*** Opening DATASET EXCERPT ***
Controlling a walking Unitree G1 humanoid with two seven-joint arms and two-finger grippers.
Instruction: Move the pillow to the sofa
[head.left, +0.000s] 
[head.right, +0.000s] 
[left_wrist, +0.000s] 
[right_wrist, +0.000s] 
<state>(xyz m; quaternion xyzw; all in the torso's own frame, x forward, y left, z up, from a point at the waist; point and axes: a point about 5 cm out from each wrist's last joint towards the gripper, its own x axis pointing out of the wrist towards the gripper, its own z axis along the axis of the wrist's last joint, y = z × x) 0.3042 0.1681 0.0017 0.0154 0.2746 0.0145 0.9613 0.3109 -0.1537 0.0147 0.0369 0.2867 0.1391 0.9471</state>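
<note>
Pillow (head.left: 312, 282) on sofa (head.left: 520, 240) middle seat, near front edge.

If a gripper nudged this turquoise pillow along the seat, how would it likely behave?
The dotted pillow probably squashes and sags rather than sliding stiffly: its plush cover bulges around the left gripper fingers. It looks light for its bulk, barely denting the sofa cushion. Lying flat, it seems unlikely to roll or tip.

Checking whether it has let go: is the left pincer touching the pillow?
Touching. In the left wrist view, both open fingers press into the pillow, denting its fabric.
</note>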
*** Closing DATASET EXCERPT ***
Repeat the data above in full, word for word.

Controlling a walking Unitree G1 humanoid with two seven-joint arms and two-finger grippers.
Instruction: Move the pillow to the sofa
[head.left, +0.000s] 
[head.right, +0.000s] 
[left_wrist, +0.000s] 
[right_wrist, +0.000s] 
<state>(xyz m; quaternion xyzw; all in the torso's own frame, x forward, y left, z up, from a point at the waist; point and axes: a point about 5 cm out from each wrist's last joint towards the gripper, its own x axis pointing out of the wrist towards the gripper, its own z axis along the axis of the wrist's last joint, y = z × x) 0.3042 0.1681 0.0017 0.0154 0.2746 0.0145 0.9613 0.3109 -0.1537 0.0147 0.0369 0.2867 0.1391 0.9471</state>
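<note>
Pillow (head.left: 312, 282) on sofa (head.left: 520, 240) middle seat, near front edge.

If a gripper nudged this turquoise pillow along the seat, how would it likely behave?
The dotted pillow probably squashes and sags rather than sliding stiffly: its plush cover bulges around the left gripper fingers. It looks light for its bulk, barely denting the sofa cushion. Lying flat, it seems unlikely to roll or tip.

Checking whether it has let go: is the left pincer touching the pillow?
Touching. In the left wrist view, both open fingers press into the pillow, denting its fabric.
</note>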

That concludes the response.